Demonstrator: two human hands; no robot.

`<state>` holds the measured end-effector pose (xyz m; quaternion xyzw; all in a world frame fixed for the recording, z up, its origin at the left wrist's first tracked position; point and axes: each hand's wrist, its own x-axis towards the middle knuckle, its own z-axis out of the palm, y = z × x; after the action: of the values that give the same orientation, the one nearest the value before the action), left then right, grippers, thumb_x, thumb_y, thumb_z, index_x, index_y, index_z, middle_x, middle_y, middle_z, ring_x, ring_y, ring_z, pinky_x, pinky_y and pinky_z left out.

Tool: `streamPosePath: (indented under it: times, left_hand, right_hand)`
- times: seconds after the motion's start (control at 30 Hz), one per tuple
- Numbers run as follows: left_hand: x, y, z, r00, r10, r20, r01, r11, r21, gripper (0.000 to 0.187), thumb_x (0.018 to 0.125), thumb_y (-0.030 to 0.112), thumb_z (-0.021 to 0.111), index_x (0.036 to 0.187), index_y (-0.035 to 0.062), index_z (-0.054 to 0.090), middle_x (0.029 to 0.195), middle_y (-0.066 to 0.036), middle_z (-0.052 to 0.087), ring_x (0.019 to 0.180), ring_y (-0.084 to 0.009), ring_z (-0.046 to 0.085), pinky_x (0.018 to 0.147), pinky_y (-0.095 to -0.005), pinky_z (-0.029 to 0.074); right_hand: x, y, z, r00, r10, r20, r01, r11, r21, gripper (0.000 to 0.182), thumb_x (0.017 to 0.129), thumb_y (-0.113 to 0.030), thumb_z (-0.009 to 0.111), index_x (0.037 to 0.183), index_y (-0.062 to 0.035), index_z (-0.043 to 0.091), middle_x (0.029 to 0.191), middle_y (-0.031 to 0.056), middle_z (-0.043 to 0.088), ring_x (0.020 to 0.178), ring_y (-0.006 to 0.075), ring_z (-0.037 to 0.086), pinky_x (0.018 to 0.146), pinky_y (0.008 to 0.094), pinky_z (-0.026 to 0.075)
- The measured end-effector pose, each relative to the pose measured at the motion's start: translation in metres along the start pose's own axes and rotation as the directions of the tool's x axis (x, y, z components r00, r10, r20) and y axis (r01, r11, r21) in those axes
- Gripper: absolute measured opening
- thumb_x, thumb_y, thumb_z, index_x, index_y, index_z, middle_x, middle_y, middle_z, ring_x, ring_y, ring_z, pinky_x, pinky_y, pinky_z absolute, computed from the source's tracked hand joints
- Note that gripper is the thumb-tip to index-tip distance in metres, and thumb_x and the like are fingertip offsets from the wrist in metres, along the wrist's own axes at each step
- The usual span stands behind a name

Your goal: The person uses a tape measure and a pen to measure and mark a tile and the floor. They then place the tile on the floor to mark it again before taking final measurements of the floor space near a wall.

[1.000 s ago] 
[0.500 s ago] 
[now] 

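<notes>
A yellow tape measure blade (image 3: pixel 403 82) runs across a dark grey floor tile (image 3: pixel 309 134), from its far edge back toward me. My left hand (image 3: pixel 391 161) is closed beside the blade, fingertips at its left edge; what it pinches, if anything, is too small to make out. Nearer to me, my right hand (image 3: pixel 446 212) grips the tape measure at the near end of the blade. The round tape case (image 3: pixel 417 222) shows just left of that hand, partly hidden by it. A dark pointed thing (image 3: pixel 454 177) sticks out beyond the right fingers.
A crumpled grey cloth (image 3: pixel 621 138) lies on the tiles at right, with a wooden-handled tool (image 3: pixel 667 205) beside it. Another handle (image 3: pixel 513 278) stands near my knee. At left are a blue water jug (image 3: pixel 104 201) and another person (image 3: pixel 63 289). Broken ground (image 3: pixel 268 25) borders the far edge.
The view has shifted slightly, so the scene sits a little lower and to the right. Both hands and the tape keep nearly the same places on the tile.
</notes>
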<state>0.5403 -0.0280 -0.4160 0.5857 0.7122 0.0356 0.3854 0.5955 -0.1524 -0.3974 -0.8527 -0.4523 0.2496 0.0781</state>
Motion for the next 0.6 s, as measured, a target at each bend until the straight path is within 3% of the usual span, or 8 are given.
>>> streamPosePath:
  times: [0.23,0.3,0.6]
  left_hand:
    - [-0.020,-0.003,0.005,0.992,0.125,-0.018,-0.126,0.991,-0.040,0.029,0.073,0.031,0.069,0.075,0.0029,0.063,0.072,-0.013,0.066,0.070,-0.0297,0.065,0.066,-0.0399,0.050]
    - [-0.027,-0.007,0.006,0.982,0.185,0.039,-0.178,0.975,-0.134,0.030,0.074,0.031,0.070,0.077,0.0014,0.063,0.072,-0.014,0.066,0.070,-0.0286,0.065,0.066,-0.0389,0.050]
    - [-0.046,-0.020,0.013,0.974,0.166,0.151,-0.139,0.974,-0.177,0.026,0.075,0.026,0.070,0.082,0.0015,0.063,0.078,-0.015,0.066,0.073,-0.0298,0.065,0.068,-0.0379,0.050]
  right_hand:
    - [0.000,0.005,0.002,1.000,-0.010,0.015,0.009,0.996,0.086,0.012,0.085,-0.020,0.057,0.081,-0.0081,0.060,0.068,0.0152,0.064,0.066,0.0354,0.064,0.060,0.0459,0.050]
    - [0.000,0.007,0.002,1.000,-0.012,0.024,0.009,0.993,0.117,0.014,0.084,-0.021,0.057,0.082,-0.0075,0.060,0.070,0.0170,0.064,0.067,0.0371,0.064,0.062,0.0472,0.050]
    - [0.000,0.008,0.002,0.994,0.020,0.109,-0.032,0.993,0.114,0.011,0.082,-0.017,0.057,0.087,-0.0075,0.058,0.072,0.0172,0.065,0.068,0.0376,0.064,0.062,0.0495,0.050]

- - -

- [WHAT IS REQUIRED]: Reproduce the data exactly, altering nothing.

- [YOUR SOLUTION]:
Demonstrator: two human hands; no robot.

`<state>` holds the measured end-effector pose (xyz m; quaternion xyzw; all in a world frame fixed for the recording, z up, its origin at the left wrist's first tracked position; point and axes: each hand's wrist, its own x-axis towards the middle knuckle, its own z-axis out of the palm, y = z × x; after the action: of the values that give the same orientation, the one nearest the value before the action), left then right, grippers, thumb_x, thumb_y, thumb_z, index_x, index_y, index_z, middle_x, middle_y, middle_z, ring_x, ring_y, ring_z, pinky_x, pinky_y and pinky_z left out.

Tool: `streamPosePath: (indented under it: times, left_hand, right_hand)`
- times: seconds after the motion's start (control at 30 Hz), one per tuple
- Numbers run as follows: left_hand: x, y, z, r00, r10, r20, r01, r11, r21, gripper (0.000 to 0.187), thumb_x (0.018 to 0.125), thumb_y (-0.030 to 0.112), thumb_z (-0.021 to 0.111), index_x (0.036 to 0.187), index_y (-0.035 to 0.062), index_z (-0.054 to 0.090), middle_x (0.029 to 0.195), middle_y (-0.066 to 0.036), middle_z (-0.052 to 0.087), ring_x (0.019 to 0.180), ring_y (-0.084 to 0.009), ring_z (-0.046 to 0.085), pinky_x (0.018 to 0.147), pinky_y (-0.095 to -0.005), pinky_z (-0.029 to 0.074); right_hand: x, y, z, r00, r10, r20, r01, r11, r21, gripper (0.000 to 0.182), thumb_x (0.017 to 0.129), thumb_y (-0.113 to 0.030), thumb_z (-0.009 to 0.111), index_x (0.037 to 0.183), index_y (-0.062 to 0.035), index_z (-0.043 to 0.091), middle_x (0.029 to 0.191), middle_y (-0.031 to 0.056), middle_z (-0.043 to 0.088), ring_x (0.020 to 0.178), ring_y (-0.006 to 0.075), ring_z (-0.037 to 0.086), pinky_x (0.018 to 0.146), pinky_y (0.008 to 0.094), pinky_z (-0.026 to 0.075)
- The measured end-effector pose, each relative to the pose measured at the motion's start: translation in metres along the start pose's own axes and rotation as the directions of the tool's x axis (x, y, z components r00, r10, r20) and y axis (r01, r11, r21) in those axes
- Gripper: absolute measured opening
- thumb_x, thumb_y, thumb_z, index_x, index_y, index_z, middle_x, middle_y, middle_z, ring_x, ring_y, ring_z, pinky_x, pinky_y, pinky_z absolute, computed from the source's tracked hand joints
- Note that gripper is the thumb-tip to index-tip distance in metres, and thumb_x and the like are fingertip offsets from the wrist in metres, along the wrist's own axes at each step
- The usual span stands behind a name

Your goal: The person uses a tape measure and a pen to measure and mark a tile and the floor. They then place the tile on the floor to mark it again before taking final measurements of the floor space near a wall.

[1.000 s ago] 
[0.500 s ago] 
[now] 

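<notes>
A yellow tape measure blade (image 3: pixel 403 82) runs across a dark grey floor tile (image 3: pixel 309 134), from its far edge back toward me. My left hand (image 3: pixel 391 161) is closed beside the blade, fingertips at its left edge; what it pinches, if anything, is too small to make out. Nearer to me, my right hand (image 3: pixel 446 212) grips the tape measure at the near end of the blade. The round tape case (image 3: pixel 417 222) shows just left of that hand, partly hidden by it. A dark pointed thing (image 3: pixel 454 177) sticks out beyond the right fingers.
A crumpled grey cloth (image 3: pixel 621 138) lies on the tiles at right, with a wooden-handled tool (image 3: pixel 667 205) beside it. Another handle (image 3: pixel 513 278) stands near my knee. At left are a blue water jug (image 3: pixel 104 201) and another person (image 3: pixel 63 289). Broken ground (image 3: pixel 268 25) borders the far edge.
The view has shifted slightly, so the scene sits a little lower and to the right. Both hands and the tape keep nearly the same places on the tile.
</notes>
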<state>0.5403 -0.0280 -0.4160 0.5857 0.7122 0.0356 0.3854 0.5955 -0.1524 -0.3974 -0.8527 -0.4523 0.2496 0.0781</state>
Motion for the next 0.6 s, as measured, a target at each bend until the straight path is within 3% of the usual span, or 8 are given.
>>> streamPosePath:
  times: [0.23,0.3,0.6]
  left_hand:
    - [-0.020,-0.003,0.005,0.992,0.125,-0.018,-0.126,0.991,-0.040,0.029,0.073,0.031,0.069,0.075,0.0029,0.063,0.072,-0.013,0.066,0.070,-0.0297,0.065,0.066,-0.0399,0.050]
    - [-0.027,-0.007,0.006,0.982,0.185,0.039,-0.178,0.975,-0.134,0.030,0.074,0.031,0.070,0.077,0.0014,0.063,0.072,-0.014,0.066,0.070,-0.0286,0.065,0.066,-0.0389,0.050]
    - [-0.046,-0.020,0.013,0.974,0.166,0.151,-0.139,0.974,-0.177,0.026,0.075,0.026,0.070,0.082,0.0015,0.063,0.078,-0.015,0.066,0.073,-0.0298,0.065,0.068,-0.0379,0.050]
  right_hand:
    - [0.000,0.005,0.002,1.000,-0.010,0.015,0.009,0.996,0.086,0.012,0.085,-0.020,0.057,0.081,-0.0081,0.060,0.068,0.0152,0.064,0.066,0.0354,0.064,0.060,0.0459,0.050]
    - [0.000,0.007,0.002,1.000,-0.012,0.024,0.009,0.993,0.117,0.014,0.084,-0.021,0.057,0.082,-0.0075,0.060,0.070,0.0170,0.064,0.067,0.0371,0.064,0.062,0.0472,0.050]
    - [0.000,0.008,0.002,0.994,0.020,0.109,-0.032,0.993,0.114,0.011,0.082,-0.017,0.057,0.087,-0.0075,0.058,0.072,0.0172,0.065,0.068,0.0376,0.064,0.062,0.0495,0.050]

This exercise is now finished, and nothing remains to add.